Adding Knowledge to a Knowledge Base
This topic describes the ways in which you can add knowledge to a knowledge base in Data Quality Services (DQS). Before you can perform data quality operations, you have to have knowledge about the data. You acquire that knowledge by building and maintaining a data quality knowledge base, and adding to it knowledge related to a specific type of data source. The knowledge base is a repository of knowledge about your data that enables you to understand your data and maintain its integrity.
The knowledge base contains data domains that relate to the data source. For each data domain, the knowledge base stores all identified terms, spelling errors, validation and business rules, and reference data that can be used to perform data quality actions on the data source. DQS uses this knowledge to identify incorrect or invalid data, or perform matching.

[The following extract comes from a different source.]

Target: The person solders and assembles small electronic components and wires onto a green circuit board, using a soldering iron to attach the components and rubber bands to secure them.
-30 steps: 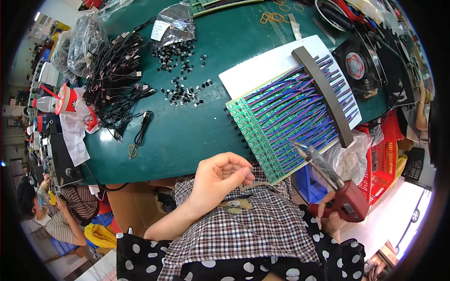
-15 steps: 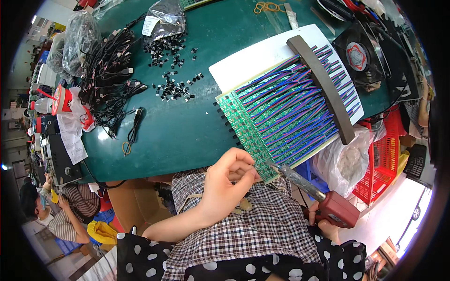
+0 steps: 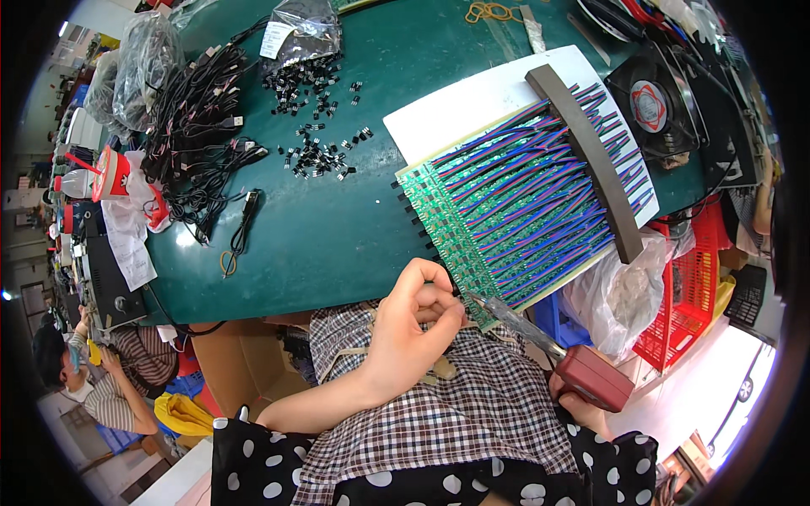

You can add knowledge to a knowledge base in the following computer-assisted or interactive ways.
Knowledge discovery analyzes a sample of data for data quality criteria, and then adds the knowledge it has gained to the knowledge base. This is a computer-assisted process that identifies data inconsistencies and syntax errors, and proposes changes to the data. The knowledge discovery activity is a wizard that includes a page that you can interactively manage domain values on. For more information, see Perform Knowledge Discovery.
DQS enables you to interactively change and augment the metadata that is generated by the computer-assisted knowledge discovery activity. You do so in the Domain Management activity, where you can apply a change to a specific data value.
For more information in documentation, see Change Domain Values.
For a video demonstrating how to perform domain management, click here. Note that in this video, you change domain values in the Managing Domain Values page of the Knowledge Discovery wizard. You can also perform these steps in the Domain Values Page of the Domain Management activity.
You can import a domain from a .dqs data file into an existing knowledge base, or you can import an entire knowledge base from a .dqs into a new knowledge base. To do so, you first need to export an existing domain or knowledge base to a .dqs file. A .dqs file containing a domain includes all domain data; a .dqs file containing a knowledge base will contain all knowledge base information, including domains and the matching policy.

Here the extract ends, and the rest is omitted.